Most individuals seeking consultation at sports medicine clinics are young, healthy athletes with injuries related to a specific activity. However, these athletes may have other systemic pathologies, such as rheumatic diseases, that may initially mimic sports-related injuries. As rheumatic diseases often affect the musculoskeletal system, they may masquerade as traumatic or mechanical conditions. A systematic review of the literature found numerous case reports of athletes who presented with apparent mechanical low back pain, sciatica pain, hip pain, meniscal tear, ankle sprain, rotator cuff syndrome and stress fractures and who, on further investigation, were found to have manifestations of rheumatic diseases.
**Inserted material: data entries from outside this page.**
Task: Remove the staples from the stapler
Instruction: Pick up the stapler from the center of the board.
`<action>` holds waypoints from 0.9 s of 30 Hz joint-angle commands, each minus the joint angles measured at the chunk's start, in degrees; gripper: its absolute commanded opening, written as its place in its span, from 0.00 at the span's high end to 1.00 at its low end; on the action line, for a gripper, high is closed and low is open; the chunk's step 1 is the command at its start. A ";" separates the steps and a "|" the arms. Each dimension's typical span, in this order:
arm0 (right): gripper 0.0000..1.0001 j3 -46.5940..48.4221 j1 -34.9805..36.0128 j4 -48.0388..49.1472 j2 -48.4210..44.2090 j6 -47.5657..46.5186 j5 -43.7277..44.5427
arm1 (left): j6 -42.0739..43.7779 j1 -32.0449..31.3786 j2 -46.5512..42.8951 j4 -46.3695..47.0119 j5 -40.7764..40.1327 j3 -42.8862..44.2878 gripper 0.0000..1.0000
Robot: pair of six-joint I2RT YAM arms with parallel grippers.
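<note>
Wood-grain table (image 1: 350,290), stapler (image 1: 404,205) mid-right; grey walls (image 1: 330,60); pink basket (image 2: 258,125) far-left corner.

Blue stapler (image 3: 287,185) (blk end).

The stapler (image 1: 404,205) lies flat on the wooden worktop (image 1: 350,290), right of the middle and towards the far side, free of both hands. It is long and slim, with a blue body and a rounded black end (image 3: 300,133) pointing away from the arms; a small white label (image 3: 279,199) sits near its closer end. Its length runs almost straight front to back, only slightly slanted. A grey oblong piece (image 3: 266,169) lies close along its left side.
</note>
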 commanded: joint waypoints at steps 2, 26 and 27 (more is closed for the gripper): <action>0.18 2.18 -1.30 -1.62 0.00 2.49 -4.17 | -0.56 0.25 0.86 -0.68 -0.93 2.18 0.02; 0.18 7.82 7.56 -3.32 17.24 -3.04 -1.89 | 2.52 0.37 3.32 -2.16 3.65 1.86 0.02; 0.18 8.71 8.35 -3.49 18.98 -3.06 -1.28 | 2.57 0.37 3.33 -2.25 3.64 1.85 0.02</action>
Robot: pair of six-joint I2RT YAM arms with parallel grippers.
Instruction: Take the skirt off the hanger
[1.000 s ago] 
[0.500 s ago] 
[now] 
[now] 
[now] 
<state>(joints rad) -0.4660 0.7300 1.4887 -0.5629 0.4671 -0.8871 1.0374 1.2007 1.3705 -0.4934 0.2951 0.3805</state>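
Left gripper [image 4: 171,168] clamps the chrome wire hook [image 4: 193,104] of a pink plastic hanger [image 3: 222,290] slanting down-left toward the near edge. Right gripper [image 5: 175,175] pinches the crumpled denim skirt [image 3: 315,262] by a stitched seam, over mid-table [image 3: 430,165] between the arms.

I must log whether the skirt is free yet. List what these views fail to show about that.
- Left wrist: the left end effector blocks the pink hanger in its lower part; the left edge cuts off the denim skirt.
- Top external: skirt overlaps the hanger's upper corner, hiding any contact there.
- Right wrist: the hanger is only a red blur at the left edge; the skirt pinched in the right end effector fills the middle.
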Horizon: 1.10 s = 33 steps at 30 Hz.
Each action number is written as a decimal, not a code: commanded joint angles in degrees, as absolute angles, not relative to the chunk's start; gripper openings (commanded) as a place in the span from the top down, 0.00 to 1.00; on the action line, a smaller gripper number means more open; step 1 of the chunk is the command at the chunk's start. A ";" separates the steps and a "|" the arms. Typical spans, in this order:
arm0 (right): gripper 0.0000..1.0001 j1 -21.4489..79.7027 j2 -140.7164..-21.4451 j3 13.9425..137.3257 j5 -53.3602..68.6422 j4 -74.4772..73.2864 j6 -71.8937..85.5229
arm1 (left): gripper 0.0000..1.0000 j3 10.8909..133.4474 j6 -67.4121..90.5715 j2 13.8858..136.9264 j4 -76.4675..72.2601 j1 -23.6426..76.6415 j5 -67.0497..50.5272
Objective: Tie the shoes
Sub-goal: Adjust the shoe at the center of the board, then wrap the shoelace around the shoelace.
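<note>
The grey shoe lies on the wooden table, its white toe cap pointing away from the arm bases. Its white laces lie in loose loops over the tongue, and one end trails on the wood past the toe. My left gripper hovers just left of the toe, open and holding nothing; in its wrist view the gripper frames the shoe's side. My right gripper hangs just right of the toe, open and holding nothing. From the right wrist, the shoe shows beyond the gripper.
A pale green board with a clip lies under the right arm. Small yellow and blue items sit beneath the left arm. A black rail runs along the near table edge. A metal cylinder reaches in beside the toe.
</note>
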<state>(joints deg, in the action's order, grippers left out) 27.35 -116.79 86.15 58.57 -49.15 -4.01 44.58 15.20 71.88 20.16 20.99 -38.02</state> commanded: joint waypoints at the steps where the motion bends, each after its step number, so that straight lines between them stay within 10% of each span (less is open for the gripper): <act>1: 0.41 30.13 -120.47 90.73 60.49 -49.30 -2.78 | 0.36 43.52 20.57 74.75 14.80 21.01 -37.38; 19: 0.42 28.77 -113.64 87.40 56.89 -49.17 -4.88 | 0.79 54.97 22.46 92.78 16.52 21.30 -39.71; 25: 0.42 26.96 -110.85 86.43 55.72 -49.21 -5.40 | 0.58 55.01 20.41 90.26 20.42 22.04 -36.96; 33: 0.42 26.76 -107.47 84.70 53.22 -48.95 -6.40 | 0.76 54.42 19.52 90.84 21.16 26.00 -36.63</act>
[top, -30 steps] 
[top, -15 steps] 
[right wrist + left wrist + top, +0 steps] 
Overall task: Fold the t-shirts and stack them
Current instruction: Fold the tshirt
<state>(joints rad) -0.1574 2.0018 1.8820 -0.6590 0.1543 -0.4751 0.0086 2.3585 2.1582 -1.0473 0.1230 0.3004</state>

Common systemic, inflammatory causes of these musculoskeletal complaints include ankylosing spondylitis (AS), gout, chondrocalcinosis, psoriatic enthesopathy and early rheumatoid arthritis (RA). Low back pain is often mechanical among athletes, but cases have been described where spondyloarthritis, especially AS, has been diagnosed. Neck pain, another common mechanical symptom in athletes, can be an atypical presentation of AS or early RA. Hip or groin pain is frequently related to injuries in the hip joint and its surrounding structures. However, differential diagnosis should be made with AS, RA, gout, psudeogout, and less often with haemochromatosis and synovial chondochromatosis. In athletes presenting with peripheral arthropathy, it is mandatory to investigate autoimmune arthritis (AS, RA, juvenile idiopathic arthritis and systemic lupus erythematosus), crystal-induced arthritis,
Lyme disease and pigmented villonodular synovitis. Musculoskeletal soft tissue disorders (bursitis, tendinopathies, enthesitis and carpal tunnel syndrome) are a frequent cause of pain and disability in both competitive and recreational athletes, and are related to acute injuries or overuse. However, these disorders may occasionally be a manifestation of RA, spondyloarthritis, gout and pseudogout. Effective management of athletes presenting with musculoskeletal complaints requires a structured history, physical examination, and definitive diagnosis to distinguish soft tissue problems from joint problems and an inflammatory syndrome from a non-inflammatory syndrome. Clues to a systemic inflammatory aetiology may include constitutional symptoms, morning stiffness, elevated acute-phase reactants and progressive symptoms despite modification of physical activity. The mechanism of injury or lack thereof is also a clue to any underlying
disease. In these circumstances, more complete workup is reasonable, including radiographs, magnetic resonance imaging and laboratory testing for autoantibodies.